Forschung
Gehirnzellen vermessen – ohne Skalpell
Wenn die meisten Menschen an MRT denken, sehen sie Bilder des gesamten Gehirns vor sich – Regionen, Bahnen, vielleicht Tumore.
Aber was wäre, wenn man die MRT nutzen könnte, um einzelne Gehirnzellen – also Neuronen und Gliazellen – im lebenden Menschen zu betrachten?
Genau das wollten wir mit unserer aktuellen Studie erreichen: „Resolving Cellular Morphology in the Human Brain with Multiparametric Diffusion MR Spectroscopy“.
Warum wir das tun
Viele neurologische Erkrankungen – Alzheimer, Parkinson, Multiple Sklerose – gehen mit Veränderungen in Form und Größe von Zellen einher, lange bevor auf herkömmlichen MRT-Bildern Gewebeverluste sichtbar sind.
Wir wollten einen Weg finden, diese mikroskopischen Veränderungen nichtinvasiv zu messen.
Den Metaboliten folgen
Die klassische Diffusions-MRT misst, wie sich Wassermoleküle im Gewebe bewegen. Doch Wasser befindet sich überall – innerhalb und außerhalb von Zellen – und verrät uns daher nicht, welche Zellen wir eigentlich beobachten.
Unsere Methode, die Diffusions-MR-Spektroskopie (dMRS), verfolgt stattdessen Metaboliten – kleine Moleküle, die sich überwiegend in bestimmten Zelltypen befinden:
- N-Acetylaspartat (NAA): in Neuronen
- Myo-Inositol (mI) und Cholin: in Gliazellen
- Kreatin: in beiden
Indem wir messen, wie sich diese Metaboliten bewegen, können wir Rückschlüsse auf die Größe, Form und Dichte der Zellen ziehen – getrennt für Neuronen und Gliazellen.

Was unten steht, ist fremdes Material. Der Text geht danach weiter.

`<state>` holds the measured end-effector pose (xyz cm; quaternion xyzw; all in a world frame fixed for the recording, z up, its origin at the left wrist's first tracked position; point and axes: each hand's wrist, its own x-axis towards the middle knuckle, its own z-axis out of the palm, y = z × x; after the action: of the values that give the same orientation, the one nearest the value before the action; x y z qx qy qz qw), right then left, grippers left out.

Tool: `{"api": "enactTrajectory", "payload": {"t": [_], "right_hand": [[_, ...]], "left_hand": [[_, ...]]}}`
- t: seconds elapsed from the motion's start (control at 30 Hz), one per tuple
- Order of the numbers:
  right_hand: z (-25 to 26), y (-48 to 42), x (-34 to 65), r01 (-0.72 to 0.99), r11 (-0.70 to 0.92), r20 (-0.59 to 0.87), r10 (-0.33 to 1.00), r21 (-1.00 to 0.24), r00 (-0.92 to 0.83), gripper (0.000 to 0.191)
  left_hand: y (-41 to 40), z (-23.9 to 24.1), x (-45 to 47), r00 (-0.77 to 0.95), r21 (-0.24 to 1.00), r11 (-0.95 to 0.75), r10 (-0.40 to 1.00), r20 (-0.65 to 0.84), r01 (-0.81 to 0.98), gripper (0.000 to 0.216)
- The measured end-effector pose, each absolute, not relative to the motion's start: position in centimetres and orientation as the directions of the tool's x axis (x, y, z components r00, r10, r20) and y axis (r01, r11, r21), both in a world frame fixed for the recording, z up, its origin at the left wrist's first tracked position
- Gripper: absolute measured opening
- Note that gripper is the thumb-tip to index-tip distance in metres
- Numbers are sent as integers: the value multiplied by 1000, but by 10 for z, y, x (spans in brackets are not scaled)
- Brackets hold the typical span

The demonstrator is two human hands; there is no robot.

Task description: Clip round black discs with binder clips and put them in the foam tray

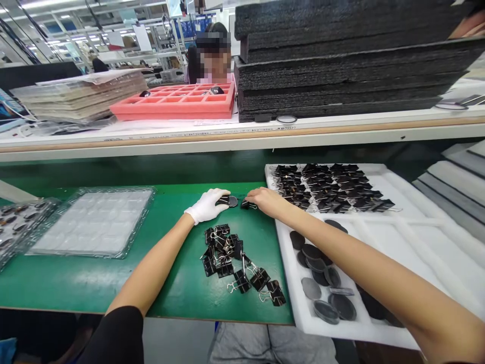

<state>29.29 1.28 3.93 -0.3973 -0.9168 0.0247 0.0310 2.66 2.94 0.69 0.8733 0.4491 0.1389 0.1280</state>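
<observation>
My left hand (207, 206), in a white glove, is closed on a black binder clip (223, 200) with a dark round disc (233, 201) at its right side. Whether the clip grips the disc is hard to see. Just to the right, my bare right hand (268, 201) has its fingers closed on another black binder clip (248, 204) close to the green mat (170, 288). Nearer to me lies a loose pile of black binder clips (223, 255) with silver wire handles.
On the right, a white foam tray (290, 298) holds rows of binder clips (322, 187) and loose round discs (313, 258). A clear plastic tray (93, 222) lies left. A shelf (170, 141) carries a red foam tray (170, 108) and black foam sheets (333, 76). A person (214, 55) sits beyond.
</observation>
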Motion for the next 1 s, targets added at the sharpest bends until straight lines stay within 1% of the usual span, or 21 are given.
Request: {"api": "enactTrajectory", "payload": {"t": [0.07, 0.13, 0.2, 0.27, 0.4, 0.47, 0.5, 0.53, 0.6, 0.63, 0.7, 0.73, 0.8, 0.87, 0.9, 1.0], "right_hand": [[40, 17, 294, 738, 659, 15, 747, -145, -664, 55], [41, 16, 293, 750, 632, -16, 762, -196, -647, 54], [41, 12, 291, 765, 606, -27, 780, -219, -625, 52], [39, 10, 288, 779, 594, -36, 790, -201, -612, 55], [33, 11, 284, 815, 572, -59, 814, -90, -578, 33], [36, 11, 282, 844, 531, -36, 844, -76, -535, 30], [39, 9, 281, 853, 510, -8, 858, -108, -514, 29], [43, 6, 279, 853, 495, 23, 867, -167, -498, 27], [53, -3, 275, 807, 496, 56, 860, -321, -507, 17], [59, -8, 273, 765, 509, 55, 844, -394, -533, 12], [67, -18, 269, 683, 516, 34, 810, -516, -586, 5], [69, -21, 268, 643, 503, 25, 798, -578, -602, 8], [68, -25, 266, 542, 441, 30, 794, -715, -607, 17], [62, -23, 265, 429, 346, 59, 830, -834, -554, 14], [57, -22, 264, 387, 302, 79, 864, -871, -497, 16], [43, -18, 262, 328, 221, 135, 955, -919, -265, 41]], "left_hand": [[29, 7, 26, 553, 351, -564, 821, 141, 748, 44], [29, 6, 27, 555, 350, -573, 816, 159, 741, 45], [29, 6, 29, 562, 351, -581, 810, 167, 734, 45], [29, 6, 30, 561, 350, -579, 812, 163, 736, 45], [29, 5, 29, 551, 345, -568, 820, 156, 748, 46], [26, 6, 29, 555, 343, -576, 815, 169, 742, 49], [23, 7, 31, 549, 337, -580, 814, 192, 742, 53], [20, 10, 32, 532, 329, -580, 815, 231, 746, 59], [14, 17, 38, 483, 306, -576, 811, 331, 758, 69], [11, 21, 42, 480, 288, -586, 799, 363, 757, 67], [6, 29, 49, 540, 232, -634, 760, 361, 738, 44], [5, 32, 53, 588, 197, -666, 735, 338, 720, 36], [3, 36, 58, 653, 130, -711, 691, 308, 691, 43], [1, 36, 62, 657, 86, -716, 677, 332, 693, 48], [-1, 36, 64, 640, 75, -702, 683, 351, 708, 49], [-10, 38, 74, 549, 68, -618, 739, 391, 783, 53]]}}
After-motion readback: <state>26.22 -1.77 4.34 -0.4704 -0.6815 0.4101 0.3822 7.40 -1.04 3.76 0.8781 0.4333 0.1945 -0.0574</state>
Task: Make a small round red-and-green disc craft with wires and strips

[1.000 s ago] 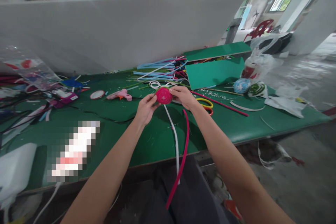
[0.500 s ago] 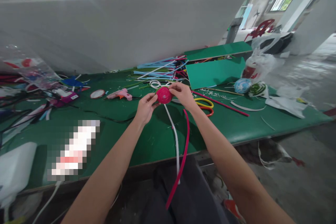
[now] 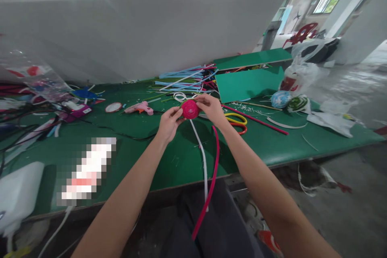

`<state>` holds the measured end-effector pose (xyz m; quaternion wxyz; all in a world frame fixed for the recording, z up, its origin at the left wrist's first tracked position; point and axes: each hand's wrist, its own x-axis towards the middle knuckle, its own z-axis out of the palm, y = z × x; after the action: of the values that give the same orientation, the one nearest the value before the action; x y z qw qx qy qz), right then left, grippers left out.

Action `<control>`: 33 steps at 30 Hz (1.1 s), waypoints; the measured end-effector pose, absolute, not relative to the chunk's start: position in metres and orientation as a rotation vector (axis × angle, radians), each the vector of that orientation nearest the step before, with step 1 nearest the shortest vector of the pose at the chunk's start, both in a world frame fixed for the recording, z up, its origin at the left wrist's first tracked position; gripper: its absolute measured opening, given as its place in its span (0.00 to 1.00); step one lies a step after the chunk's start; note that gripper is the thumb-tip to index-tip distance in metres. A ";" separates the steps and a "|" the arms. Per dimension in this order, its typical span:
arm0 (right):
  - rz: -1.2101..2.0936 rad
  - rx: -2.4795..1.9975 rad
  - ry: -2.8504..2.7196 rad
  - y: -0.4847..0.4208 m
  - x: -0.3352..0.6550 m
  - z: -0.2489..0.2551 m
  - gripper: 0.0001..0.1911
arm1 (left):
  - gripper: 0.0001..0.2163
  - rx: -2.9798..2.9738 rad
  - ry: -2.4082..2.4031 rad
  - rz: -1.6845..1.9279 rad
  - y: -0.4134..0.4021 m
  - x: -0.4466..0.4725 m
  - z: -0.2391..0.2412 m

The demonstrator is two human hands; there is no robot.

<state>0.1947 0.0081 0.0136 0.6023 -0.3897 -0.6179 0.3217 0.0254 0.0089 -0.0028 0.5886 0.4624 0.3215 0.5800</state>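
Note:
Between my two hands is a round, red coiled disc (image 3: pixel 190 109), held up over the green table. My left hand (image 3: pixel 169 123) pinches its left edge with thumb and fingers. On the upper right edge, my right hand (image 3: pixel 211 107) has its fingers closed on the rim. A white strip (image 3: pixel 202 153) hangs down from below the disc toward my lap. Beside it a loose red strip (image 3: pixel 216 161) curves over the table edge onto my legs. Scissors with yellow and orange handles (image 3: pixel 236 119) lie by my right wrist, their blades partly hidden.
A pink glue gun (image 3: pixel 139 108) and a round white-faced piece (image 3: pixel 113 107) lie left of my hands. Bundled blue strips (image 3: pixel 181 74) sit behind, beside a green box (image 3: pixel 249 84). Blue and green wound balls (image 3: pixel 280 99) and a plastic bag (image 3: pixel 299 74) stand right.
The hands keep the same grip on the red disc. The whole view has shifted very slightly; nothing has been let go or picked up.

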 end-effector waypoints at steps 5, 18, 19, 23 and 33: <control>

Zwei Diffusionsmethoden kombiniert
Wir haben zwei komplementäre MRT-Messungen kombiniert:
- Diffusionszeit-Experimente – sie zeigen, wie weit sich Moleküle in verschiedenen Zeiträumen (6–250 ms) bewegen.
- Doppelte Diffusionskodierung (DDE) – dabei wird der Winkel zwischen zwei Diffusionsgradienten verändert, um zu erkennen, ob sich Moleküle in zylinderförmigen (Neuriten) oder kugelförmigen (Soma) Strukturen bewegen.
Zusammen ergeben diese Daten ein multiparametrisches Messverfahren, das ein wesentlich klareres Bild der zellulären Struktur liefert.
Was wir herausgefunden haben
Wir haben gesunde Probanden auf leistungsstarken 3T-MRT-Scannern untersucht und konnten:
- Beobachten, dass die Metabolitendiffusion mit längerer Messzeit langsamer und unregelmäßiger wurde – ein Zeichen dafür, dass Moleküle an Zellmembranen stoßen.
- Realistische Zellgrößen berechnen:
- Neuronale Somata ≈ 6–8 µm
- Gliale Somata ≈ 9 µm
- Neuriten-Durchmesser ≈ 1 µm
- Zeigen, dass die Kombination beider Methoden zu stabilen und physikalisch plausiblen Modellen führte – im Gegensatz zu früheren, teils widersprüchlichen Ergebnissen.
- Gleichzeitig Wasserdiffusion messen, die Austauschzeiten zwischen Kompartimenten von 13–17 ms ergab.
Warum das wichtig ist
Diese Methode verwandelt die MRT in ein „virtuelles Mikroskop“.
Sie könnte helfen, Krankheiten zu erkennen oder zu verfolgen, die die Zellstruktur verändern – etwa Alzheimer oder Multiple Sklerose – lange bevor Gewebeschäden sichtbar werden.
Und obwohl wir derzeit spezielle Hochleistungs-Scanner nutzen, lässt sich das Verfahren so anpassen, dass es auf klinischen MRT-Geräten in weniger als einer Stunde durchgeführt werden kann.
Blick nach vorn
Wir sind begeistert von dem, was das bedeutet: Eine MRT, die nicht nur zeigt, wo im Gehirn etwas passiert, sondern auch wie die Zellen selbst aufgebaut sind.
Das ist ein Schritt hin zu einer nichtinvasiven, zellspezifischen Bildgebung – und vielleicht eines Tages zu einer Methode, um neurologische Erkrankungen auf zellulärer Ebene zu diagnostizieren und zu überwachen.